Introdução: A doença de Chagas (DC) é causa importante de cardiopatia, morte súbita e acidente vascular cerebral isquêmico (AVCI) na América Latina. O acometimento cerebral na DC ocorre em pacientes com cardiopatia secundário a AVCI ou isquemia silenciosa, mas há relatos de acometimento cerebral independente da cardiopatia. Os mecanismos responsáveis pelo acometimento cerebral independente da cardiopatia chagásica são desconhecidos.
Objetivos: Neste estudo visamos 1) determinar se a DC é um fator de risco para AVCI e óbito, independente da disfunção miocárdica; 2) determinar se a DC está associada a disfunção cognitiva, independente da disfunção miocárdica; e 3) investigar qual o mecanismo principal mediador de disfunção cognitiva na doença de Chagas em pacientes sem histórico de AVCI.

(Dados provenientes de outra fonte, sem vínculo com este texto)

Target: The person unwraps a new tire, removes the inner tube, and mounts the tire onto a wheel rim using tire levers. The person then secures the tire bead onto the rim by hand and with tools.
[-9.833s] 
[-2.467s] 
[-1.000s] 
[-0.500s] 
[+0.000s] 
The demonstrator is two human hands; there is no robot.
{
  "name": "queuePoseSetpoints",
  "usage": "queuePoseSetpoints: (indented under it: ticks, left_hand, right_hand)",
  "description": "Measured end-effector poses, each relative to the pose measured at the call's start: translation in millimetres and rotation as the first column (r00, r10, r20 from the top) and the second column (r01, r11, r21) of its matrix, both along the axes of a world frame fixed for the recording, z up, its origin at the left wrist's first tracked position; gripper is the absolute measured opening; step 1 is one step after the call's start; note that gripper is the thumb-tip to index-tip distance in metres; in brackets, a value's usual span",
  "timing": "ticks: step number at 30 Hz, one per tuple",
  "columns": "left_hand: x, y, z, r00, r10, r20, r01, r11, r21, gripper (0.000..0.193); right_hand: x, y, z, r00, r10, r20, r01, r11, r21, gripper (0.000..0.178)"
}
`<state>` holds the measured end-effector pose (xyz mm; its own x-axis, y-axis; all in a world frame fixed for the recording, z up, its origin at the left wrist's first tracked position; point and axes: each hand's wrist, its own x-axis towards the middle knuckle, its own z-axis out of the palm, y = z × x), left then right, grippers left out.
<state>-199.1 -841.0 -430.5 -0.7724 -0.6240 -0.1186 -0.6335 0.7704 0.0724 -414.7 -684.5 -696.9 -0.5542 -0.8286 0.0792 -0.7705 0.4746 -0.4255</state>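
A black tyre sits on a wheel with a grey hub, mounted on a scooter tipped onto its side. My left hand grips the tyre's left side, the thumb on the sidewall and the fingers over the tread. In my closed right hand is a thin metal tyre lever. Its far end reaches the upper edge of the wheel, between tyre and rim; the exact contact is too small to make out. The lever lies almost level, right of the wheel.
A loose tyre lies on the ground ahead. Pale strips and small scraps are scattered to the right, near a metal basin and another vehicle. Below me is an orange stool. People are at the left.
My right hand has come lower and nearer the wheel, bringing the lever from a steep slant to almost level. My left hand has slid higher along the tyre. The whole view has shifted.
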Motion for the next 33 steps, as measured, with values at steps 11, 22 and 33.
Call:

Métodos: Coorte prospectiva de pacientes portadores de insuficiência cardíaca (IC) (critérios de Framingham) sem histórico de AVC acompanhados em três ambulatórios de cardiologia em Salvador e um hospital em Belo Horizonte. Na visita basal, os pacientes foram submetidos a um questionário padronizado com coleta de dados demográficos, fatores de risco cerebrovasculares e coleta de sorologia (ELISA) para DC. Adicionalmente, foram submetidos a uma avaliação cognitiva composta pelos testes Mini Exame do Estado Mental, Bateria Breve de Rastreio Cognitivo, Figura Complexa de Rey, sequência de Luria, sendo esses testes transformados em escores-Z estratificados por domínios cognitivos vísuoespacial, função executiva, memória e um escore-Z global. Finalmente, os pacientes com IC foram submetidos a estudo de ressonância magnética do encéfalo com espectroscopia, sendo quantificados parâmetros de lesão vascular (contagem de infartos territoriais e lacunares, volume de lesão de substância branca) e de neurodegeneração [volume cerebral e cerebelar; e biomarcadores de espectroscopia no giro do cíngulo: N-acetil aspartato (NAA), colina (Cho), mioinositol (mI) e creatina (cr)]. Os pacientes foram acompanhados nos respectivos ambulatórios e por inquérito telefônico para avaliar os desfechos de AVC ou óbito. Todas as avaliações cognitivas, neuroimagem e avaliação de desfechos foram realizados por investigadores cegados quanto à etiologia da IC.
Resultados: Foram acompanhados 427 pacientes com IC por em média 45 +/- 33 meses (1601 pacientes-ano). Na avaliação basal, pacientes com DC apresentavam menor idade, menor proporção de fatores de risco cerebrovasculares e menor gravidade da cardiopatia em comparação com pacientes sem DC. A incidência de AVC foi de 2,1%/ano em chagásicos e 1,3%/ano em não chagásicos (todos de etiologia isquêmica). A taxa de óbito foi de 7,4%/ano em chagásicos e 6,5%/ano em não chagásicos. A DC foi associada a um maior risco de AVCI, com risco relativo (RR)=2,97, intervalo de confiança (IC) 95%=1,12 – 7,90, p=0,029, independente da idade, fatores de risco cerebrovasculares ou gravidade da cardiopatia. Não houve associação entre DC e a taxa de óbito. Na avaliação basal, indivíduos chagásicos apresentaram um pior desempenho cognitivo global em comparação a indivíduos não chagásicos [(escore Z mediano -0,78 (intervalo interquartil -1,48 a -0,12) vs -0,47 (intervalo interquartil -1,16 a 0,09), p<0,001], às custas dos domínios vísuoespacial e de função executiva, mas não no domínio de memória. Os parâmetros de lesão vascular cerebral não foram mediadores significativos da disfunção cognitiva, mas alguns parâmetros de neurodegeneração foram mediadores significativos. Para o efeito da doença de Chagas na cognição global, foram mediadores significativos (p<0,05): volume cerebral (13,5% do efeito), volume cerebelar (5,8% do efeito), NAA/cr (5,0% do efeito) e Cho/cr (6,7% do efeito).
Conclusões: Em uma coorte de pacientes com IC sem histórico de AVC, podemos concluir que: 1) a DC é um fator de risco para ocorrência de AVCI, mas não de óbito, independente da disfunção miocárdica; 2) a DC está associada à ocorrência de disfunção cognitiva independente da idade, grau de escolaridade ou nível socioeconômico, principalmente nos domínios de função vísuoespacial e função executiva; e 3) os achados de neuroimagem indicam um predomínio de mediadores neurodegenerativos em detrimento de mediadores de lesão vascular cerebral para justificar a disfunção cognitiva encontrada.
Palavras-chaves: 1.Doença de Chagas; 2.Acidente vascular cerebral; 3.Cardiomiopatia; 4. Demência; 5. Transtorno cognitivo leve.